Hi,
giovanig wrote:Hi Brendan, thank you for your answer.
Who said that the BSP's APIC ID is zero? It may not be.
Is it better to read and test the APIC_BASE_MSR instead? Something like this:
It's better to get the physical address of the local APIC, the APIC ID for all CPUs (including those using x2APIC that have 32-bit IDs and not 8-bit IDs), and determine which APIC ID corresponds to the BSP, by parsing either the ACPI table (if possible) or the MP specification table (if there's no ACPI).
giovanig wrote:Never broadcast the "INIT, SIPI, SIPI" sequence - it incorrectly attempts to start CPUs that failed their built-in self tests and logical CPUs that are disabled because hyper-threading is disabled in the BIOS.
How is the correct sequence? Should I send an INIT, SIPI, SIPI sequence for each AP? Could you give me an example?
Correct sequence should be something like:
Code: Select all
for each CPU mentioned by ACPI or MP spec {
send INIT IPI;
delay()
send Startup IPI;
delay()
send Startup IPI;
wait for AP CPU to set some flag or something, with a time-out in case
if(time-out) {
remember AP failed to start and maybe display an error message
}
}
I also tend not to use Intel's method. Sometimes (often) CPUs start after the first Startup IPI and the second Startup IPI isn't needed. Instead I do something like:
Code: Select all
for each CPU mentioned by ACPI or MP spec {
send INIT IPI;
delay()
send Startup IPI;
wait for AP CPU to set some flag or something, with a time-out in case
if AP CPU didn't start before time-out {
send Startup IPI;
wait for AP CPU to set some flag or something, with a time-out in case
if AP CPU didn't start before time-out {
remember AP failed to start and maybe display an error message
}
}
}
Note that this is racey. For example, the AP CPU may have started immediately after the BSP stops waiting for the AP CPU to start. To avoid this I add some synchronisation - when an AP CPU starts it sets some sort of flag to tell BSP that it started, and when BSP sees this flag and knows that the AP CPU did start it sets another flag to tell the AP CPU that it can continue. Also, the last time-out should be relatively long.
There are also ways to speed this up a little (imagine there's 128 CPUs and each CPU takes 10 ms to start - it'd create a noticeable delay during boot if you start them one at a time). One way is for BSP to start 1 CPU, then both CPUs start 2 more, then 4 CPUs start 4 more, etc. Another way is to send the INIT IPI to each AP CPU, then have one delay, then send Starup IPIs to each CPU, etc.
giovanig wrote:If there's 7 AP CPUs, they all wait for the BSP to create one stack?
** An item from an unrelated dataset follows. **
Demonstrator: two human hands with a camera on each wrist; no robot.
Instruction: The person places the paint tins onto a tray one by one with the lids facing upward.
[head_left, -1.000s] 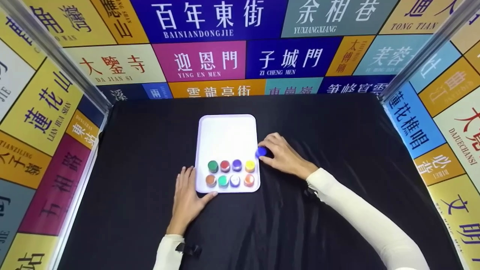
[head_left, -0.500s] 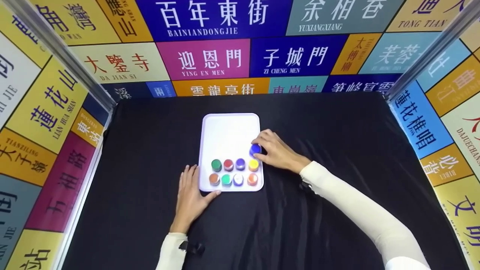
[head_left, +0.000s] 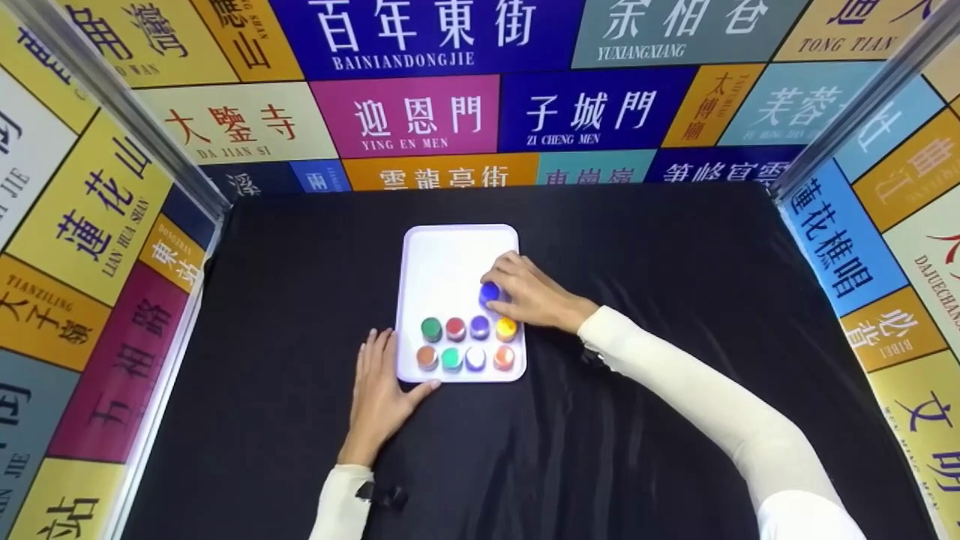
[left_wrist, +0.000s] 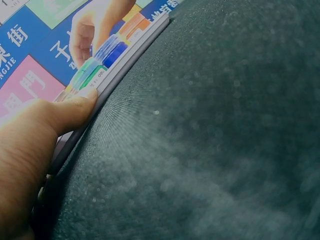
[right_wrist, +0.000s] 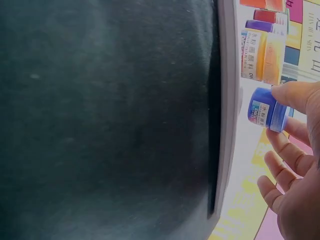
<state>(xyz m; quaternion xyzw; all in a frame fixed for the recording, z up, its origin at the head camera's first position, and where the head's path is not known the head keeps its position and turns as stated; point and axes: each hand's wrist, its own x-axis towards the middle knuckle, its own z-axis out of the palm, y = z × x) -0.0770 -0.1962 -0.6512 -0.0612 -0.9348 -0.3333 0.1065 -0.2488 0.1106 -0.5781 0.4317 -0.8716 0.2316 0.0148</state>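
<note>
A blue paint jar (head_left: pixel 489 293) is pinched between thumb and fingers of my right hand (head_left: pixel 534 294), over the right side of the white tray (head_left: pixel 450 259). The right wrist view shows that the blue jar (right_wrist: pixel 260 107) has a printed label and is held near its lid; whether its base touches the tray is unclear. My left hand (head_left: pixel 380 401) rests at the tray's near left corner, fingers straight along the left side and thumb on the near edge. Near the right hand stands a yellow jar (head_left: pixel 506 328), end of a row with purple (head_left: pixel 480 327), red (head_left: pixel 455 328) and dark green (head_left: pixel 431 328) jars.
A nearer row on the tray holds brown (head_left: pixel 427 358), light green (head_left: pixel 451 359), white-topped (head_left: pixel 475 358) and orange (head_left: pixel 503 358) jars. Black cloth (head_left: pixel 645 420) covers the table. Printed panels (head_left: pixel 405 114) stand behind and at both sides.
My right hand has carried the blue jar leftward, from outside the tray's right edge to over the tray, behind the far row. The left hand stays at the tray's corner.
</note>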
Yes, they all wait for Stacks_Ready = true, as the code above.
Is "Stacks_Ready" volatile? None of the code you've posted shows how the AP CPU sets its stack. I'm assuming you do something like "address_of_stack = (my_APIC_ID * stack_size) + address_of_stack_pool" which would be wrong (as APIC IDs are not guaranteed to be sequential).
I normally allocate the AP CPU's stack and the store the "address_of_stack" somewhere (e.g. in the trampoline) where the AP CPU I'm starting can get it.
giovanig wrote:Code: Select all
DISK_IMAGE = 0x8000 ; = BOOT_IMAGE_PHY_ADDR from memory_map
; System Information
DISK_IMAGE_SETUP = (DISK_IMAGE + DISK_SECT_SIZE)
; SETUP entry point
SETUP_ENTRY = (DISK_IMAGE_SETUP + ELF_HDR_SIZE)
TRAMPOLINE_STACK = 0x3000 ; SMP trampoline stack (descendent, 4K)
;========================================================================
; TRAMPOLINE
;
; Desc: "trampolines" additional CPUs into protected mode in SMP
; configurations =
;========================================================================
trampoline:
cli ; disable interrupts
xor ax,ax ; data segment base = 0x00000
mov ds,ax
mov es,ax
mov ss,ax
mov sp,#TRAMPOLINE_STACK ; set stack pointer
;; mov [0xB8004], #(0x32 & 0xFF) ;
The AP CPU never uses the real mode stack ("TRAMPOLINE_STACK"), which is good because you've got all AP CPUs running this code (and using "TRAMPOLINE_STACK") at the same time, but the RAM you've reserved for the real mode stack is wasted.
giovanig wrote:As soon as I get this boot working, I can add ACPI support in our OS, so we can get these information from there.
There's 2 parts to ACPI. The first part is just reading various pieces of data from tables during boot. This is relatively easy and impossible for correct code to avoid. The second part is the "run-time" stuff, which includes an AML interpreter and other things. The second part is an unholy mess. You only need the first part at the moment (the easy part, not the unholy mess part).
giovanig wrote:I've made another test to see if the APs are reaching the trampoline code. I added the following code to print 'A' in the screen with background in blue:
That only says if one AP CPU started. The BSP could put a '0' in display memory and the AP CPUs could "lock inc byte []" it so you see a number that indicates how many AP CPUs have incremented it. You could even have several of these (one for each different place in the code), and insert dummy loops (e.g. just after each AP CPU's "lock inc []") to slow things down in case things happen too fast for you to see.
I'm usually too lazy for that though. I tend to just put endless loops ("jmp $") in the code to see if it crashes before it reaches a certain point (or locks up when it does reach that point). You can usually get a good idea where the crash occurs after shifting the endless loop a few times.
Cheers,
Brendan